[Exercise instructions]
Retype, word for word, every line of the records below starting at the one that contains "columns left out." and ending at the one that contains "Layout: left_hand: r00"; include both of those lines and nothing more.

[Opening Information section]

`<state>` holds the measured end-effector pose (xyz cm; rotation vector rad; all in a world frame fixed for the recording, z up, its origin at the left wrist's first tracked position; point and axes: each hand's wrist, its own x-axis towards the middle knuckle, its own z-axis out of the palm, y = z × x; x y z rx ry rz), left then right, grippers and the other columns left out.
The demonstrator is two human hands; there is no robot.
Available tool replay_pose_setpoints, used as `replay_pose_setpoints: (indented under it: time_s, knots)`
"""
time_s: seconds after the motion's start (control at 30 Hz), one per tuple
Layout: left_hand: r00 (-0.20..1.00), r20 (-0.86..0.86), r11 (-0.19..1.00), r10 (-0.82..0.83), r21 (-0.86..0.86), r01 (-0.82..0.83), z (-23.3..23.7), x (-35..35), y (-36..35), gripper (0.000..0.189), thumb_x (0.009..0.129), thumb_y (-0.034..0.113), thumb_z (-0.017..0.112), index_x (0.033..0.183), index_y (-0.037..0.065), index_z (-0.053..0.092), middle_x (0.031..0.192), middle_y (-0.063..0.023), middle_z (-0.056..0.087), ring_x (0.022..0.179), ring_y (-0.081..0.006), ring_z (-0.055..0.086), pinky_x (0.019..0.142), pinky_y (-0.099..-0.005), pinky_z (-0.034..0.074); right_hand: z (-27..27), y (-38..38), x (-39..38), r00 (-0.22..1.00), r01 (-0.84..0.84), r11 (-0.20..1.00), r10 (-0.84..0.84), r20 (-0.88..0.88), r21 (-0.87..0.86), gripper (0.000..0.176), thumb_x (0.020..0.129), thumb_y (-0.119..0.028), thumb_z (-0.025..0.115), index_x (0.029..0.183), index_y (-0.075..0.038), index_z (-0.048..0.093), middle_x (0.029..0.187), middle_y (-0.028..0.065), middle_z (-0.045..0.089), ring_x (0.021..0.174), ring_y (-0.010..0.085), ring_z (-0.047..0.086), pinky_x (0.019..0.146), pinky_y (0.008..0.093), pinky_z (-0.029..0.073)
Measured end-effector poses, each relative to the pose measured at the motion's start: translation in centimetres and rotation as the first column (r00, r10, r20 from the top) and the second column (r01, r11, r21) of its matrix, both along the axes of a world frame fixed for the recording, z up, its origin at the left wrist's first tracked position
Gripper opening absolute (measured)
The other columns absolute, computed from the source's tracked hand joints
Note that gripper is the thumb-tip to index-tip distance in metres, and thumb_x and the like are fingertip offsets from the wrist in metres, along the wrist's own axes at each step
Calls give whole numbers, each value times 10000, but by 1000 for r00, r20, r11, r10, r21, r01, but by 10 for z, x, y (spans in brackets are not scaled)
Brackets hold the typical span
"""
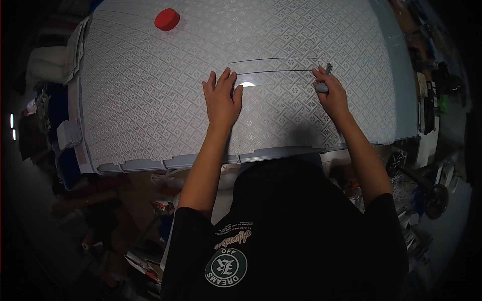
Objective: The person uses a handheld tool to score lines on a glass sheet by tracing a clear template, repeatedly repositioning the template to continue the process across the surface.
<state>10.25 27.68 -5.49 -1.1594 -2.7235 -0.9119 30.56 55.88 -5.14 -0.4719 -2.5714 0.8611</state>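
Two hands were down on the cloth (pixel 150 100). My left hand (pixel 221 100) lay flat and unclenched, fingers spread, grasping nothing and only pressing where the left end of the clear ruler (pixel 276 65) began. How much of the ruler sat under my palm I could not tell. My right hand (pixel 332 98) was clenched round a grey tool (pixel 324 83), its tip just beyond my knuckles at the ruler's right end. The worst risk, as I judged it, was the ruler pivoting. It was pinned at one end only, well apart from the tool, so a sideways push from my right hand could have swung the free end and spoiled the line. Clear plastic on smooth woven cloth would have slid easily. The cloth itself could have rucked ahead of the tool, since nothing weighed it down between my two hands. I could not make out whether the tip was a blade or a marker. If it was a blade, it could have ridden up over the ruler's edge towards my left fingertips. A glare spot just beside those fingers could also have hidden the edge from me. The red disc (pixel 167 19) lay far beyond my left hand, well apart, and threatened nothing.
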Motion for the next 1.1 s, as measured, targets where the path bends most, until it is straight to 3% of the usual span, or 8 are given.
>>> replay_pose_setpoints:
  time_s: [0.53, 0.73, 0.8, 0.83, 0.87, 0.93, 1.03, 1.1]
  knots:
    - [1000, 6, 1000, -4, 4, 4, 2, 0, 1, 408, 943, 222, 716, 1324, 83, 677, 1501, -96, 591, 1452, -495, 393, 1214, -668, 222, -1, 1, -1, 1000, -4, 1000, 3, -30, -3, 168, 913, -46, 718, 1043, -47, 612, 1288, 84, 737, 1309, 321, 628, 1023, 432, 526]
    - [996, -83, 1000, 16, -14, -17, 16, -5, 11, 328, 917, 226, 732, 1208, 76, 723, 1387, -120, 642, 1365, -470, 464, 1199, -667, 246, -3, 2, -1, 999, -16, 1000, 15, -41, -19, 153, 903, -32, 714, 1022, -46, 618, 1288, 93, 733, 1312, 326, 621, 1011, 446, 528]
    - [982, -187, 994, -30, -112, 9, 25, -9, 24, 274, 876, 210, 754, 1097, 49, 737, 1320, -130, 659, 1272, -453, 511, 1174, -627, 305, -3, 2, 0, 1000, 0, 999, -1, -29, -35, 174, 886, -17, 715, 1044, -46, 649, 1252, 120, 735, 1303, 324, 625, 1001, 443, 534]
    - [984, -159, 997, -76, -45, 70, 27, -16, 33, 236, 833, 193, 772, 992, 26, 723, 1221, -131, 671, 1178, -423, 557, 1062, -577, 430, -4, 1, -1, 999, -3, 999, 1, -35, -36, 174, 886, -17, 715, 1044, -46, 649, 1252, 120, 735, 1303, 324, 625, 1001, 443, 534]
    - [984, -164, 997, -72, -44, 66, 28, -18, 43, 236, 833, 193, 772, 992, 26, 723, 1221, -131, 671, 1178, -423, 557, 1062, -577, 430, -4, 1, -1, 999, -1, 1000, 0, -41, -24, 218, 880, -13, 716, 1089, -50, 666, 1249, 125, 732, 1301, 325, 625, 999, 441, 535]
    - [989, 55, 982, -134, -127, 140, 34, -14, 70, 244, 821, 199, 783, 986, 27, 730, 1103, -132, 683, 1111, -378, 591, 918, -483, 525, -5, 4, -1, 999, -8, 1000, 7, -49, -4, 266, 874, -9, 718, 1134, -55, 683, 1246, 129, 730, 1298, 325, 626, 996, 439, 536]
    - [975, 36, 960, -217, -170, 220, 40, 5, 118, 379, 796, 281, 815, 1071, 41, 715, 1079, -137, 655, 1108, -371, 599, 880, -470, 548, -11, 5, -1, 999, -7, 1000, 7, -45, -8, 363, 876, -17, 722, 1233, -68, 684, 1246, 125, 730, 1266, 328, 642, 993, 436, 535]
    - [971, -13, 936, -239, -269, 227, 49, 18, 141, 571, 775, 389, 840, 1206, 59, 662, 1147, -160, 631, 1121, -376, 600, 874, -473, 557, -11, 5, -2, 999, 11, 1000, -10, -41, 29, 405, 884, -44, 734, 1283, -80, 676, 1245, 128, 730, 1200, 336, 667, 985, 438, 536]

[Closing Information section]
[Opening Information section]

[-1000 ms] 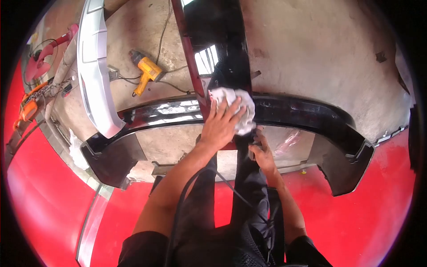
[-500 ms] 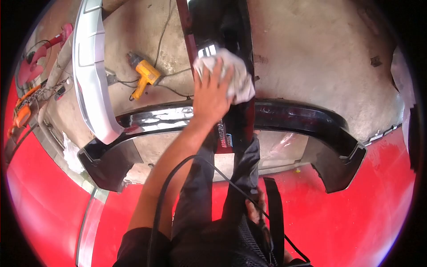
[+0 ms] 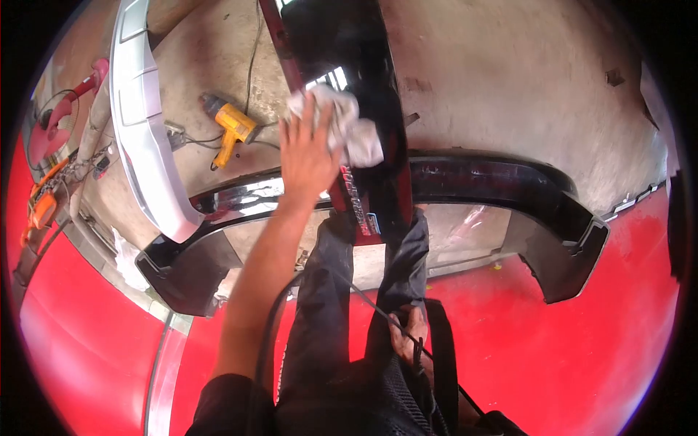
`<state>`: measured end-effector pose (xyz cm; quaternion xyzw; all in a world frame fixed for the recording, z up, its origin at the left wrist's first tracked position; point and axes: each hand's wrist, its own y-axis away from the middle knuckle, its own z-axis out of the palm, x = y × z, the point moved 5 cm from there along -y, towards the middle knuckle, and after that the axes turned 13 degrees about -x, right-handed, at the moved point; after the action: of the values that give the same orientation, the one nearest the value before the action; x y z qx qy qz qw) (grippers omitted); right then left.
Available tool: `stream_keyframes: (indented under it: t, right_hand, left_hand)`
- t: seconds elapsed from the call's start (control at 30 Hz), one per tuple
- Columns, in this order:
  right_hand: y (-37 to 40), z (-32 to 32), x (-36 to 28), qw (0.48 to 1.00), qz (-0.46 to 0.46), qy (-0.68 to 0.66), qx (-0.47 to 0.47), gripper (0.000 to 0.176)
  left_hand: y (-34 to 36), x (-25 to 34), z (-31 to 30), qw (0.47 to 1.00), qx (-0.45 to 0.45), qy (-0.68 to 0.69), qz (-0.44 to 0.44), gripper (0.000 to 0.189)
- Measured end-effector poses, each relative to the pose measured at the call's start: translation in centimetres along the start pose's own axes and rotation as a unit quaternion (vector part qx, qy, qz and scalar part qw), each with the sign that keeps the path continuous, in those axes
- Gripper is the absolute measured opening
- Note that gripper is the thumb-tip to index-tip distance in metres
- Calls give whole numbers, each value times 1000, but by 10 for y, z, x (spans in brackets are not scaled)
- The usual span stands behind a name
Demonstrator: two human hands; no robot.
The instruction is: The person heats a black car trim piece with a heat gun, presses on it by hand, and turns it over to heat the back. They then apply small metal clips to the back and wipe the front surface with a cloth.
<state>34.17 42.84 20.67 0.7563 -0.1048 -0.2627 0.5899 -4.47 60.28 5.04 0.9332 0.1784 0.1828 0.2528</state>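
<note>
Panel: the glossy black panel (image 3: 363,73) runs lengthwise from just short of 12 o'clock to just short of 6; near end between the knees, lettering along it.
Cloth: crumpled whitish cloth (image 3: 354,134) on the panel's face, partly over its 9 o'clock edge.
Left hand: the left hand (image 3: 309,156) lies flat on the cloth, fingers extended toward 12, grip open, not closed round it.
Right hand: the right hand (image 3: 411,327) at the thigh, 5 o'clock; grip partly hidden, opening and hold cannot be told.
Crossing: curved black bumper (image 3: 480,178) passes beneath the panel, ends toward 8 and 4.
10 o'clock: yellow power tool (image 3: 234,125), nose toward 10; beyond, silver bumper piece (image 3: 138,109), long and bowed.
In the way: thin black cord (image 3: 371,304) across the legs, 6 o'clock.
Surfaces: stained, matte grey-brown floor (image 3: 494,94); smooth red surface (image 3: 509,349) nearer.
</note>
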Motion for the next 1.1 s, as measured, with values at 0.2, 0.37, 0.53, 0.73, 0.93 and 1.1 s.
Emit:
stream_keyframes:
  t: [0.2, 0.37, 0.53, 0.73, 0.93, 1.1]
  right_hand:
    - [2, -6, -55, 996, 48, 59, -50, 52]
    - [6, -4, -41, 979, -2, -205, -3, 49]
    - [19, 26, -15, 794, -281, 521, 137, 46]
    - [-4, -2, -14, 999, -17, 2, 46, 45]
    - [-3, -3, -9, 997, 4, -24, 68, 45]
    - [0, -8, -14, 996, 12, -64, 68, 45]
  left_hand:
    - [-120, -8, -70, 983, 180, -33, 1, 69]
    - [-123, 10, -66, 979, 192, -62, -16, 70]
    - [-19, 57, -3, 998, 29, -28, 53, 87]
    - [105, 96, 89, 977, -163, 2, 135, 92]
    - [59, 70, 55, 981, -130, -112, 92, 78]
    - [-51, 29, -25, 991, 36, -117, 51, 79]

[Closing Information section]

[Output]
`<state>` holds the measured end-effector pose (xyz cm; rotation vector rad; all in a world frame fixed for the recording, z up, its origin at the left wrist's first tracked position; point and axes: each hand's wrist, its own x-axis towards the middle knuckle, its own z-axis out of the palm, y = z × x; x y z rx ry rz), left then right, grippers and the other columns left out.
The demonstrator is two human hands; there is no robot.
Available tool replay_pose_setpoints, used as `replay_pose_setpoints: (indented under it: time_s, knots)`
"""
time_s: seconds after the motion's start (control at 30 Hz), one per tuple
Layout: left_hand: r00 (-0.20..1.00), r20 (-0.86..0.86), r11 (-0.19..1.00), r10 (-0.82..0.83), r21 (-0.86..0.86), r01 (-0.82..0.83), z (-23.3..23.7), x (-35..35), y (-36..35), gripper (0.000..0.189), thumb_x (0.009..0.129), thumb_y (-0.034..0.113), thumb_z (-0.017..0.112), index_x (0.033..0.183), index_y (-0.037..0.065), index_z (-0.053..0.092), middle_x (0.031..0.192), middle_y (-0.063..0.023), middle_z (-0.056..0.087), ring_x (0.022..0.179), ring_y (-0.081..0.006), ring_z (-0.055..0.086), pinky_x (0.019..0.142), pinky_y (-0.099..-0.005), pinky_z (-0.034..0.074); right_hand: z (-27..27), y (-38..38), x (-39..38), r00 (-0.22..1.00), r01 (-0.84..0.84), r11 (-0.20..1.00), r10 (-0.84..0.84), r20 (-0.88..0.88), r21 (-0.87..0.86), gripper (0.000..0.176), thumb_x (0.020..0.129), thumb_y (-0.119..0.028), thumb_z (-0.025..0.115), index_x (0.029..0.183), index_y (-0.075..0.038), index_z (-0.048..0.093), middle_x (0.029..0.187), middle_y (-0.028..0.065), middle_z (-0.045..0.089), ring_x (0.021..0.174), ring_y (-0.010..0.085), ring_z (-0.047..0.086), pinky_x (0.019..0.146), pinky_y (0.008..0.093), pinky_z (-0.029..0.073)

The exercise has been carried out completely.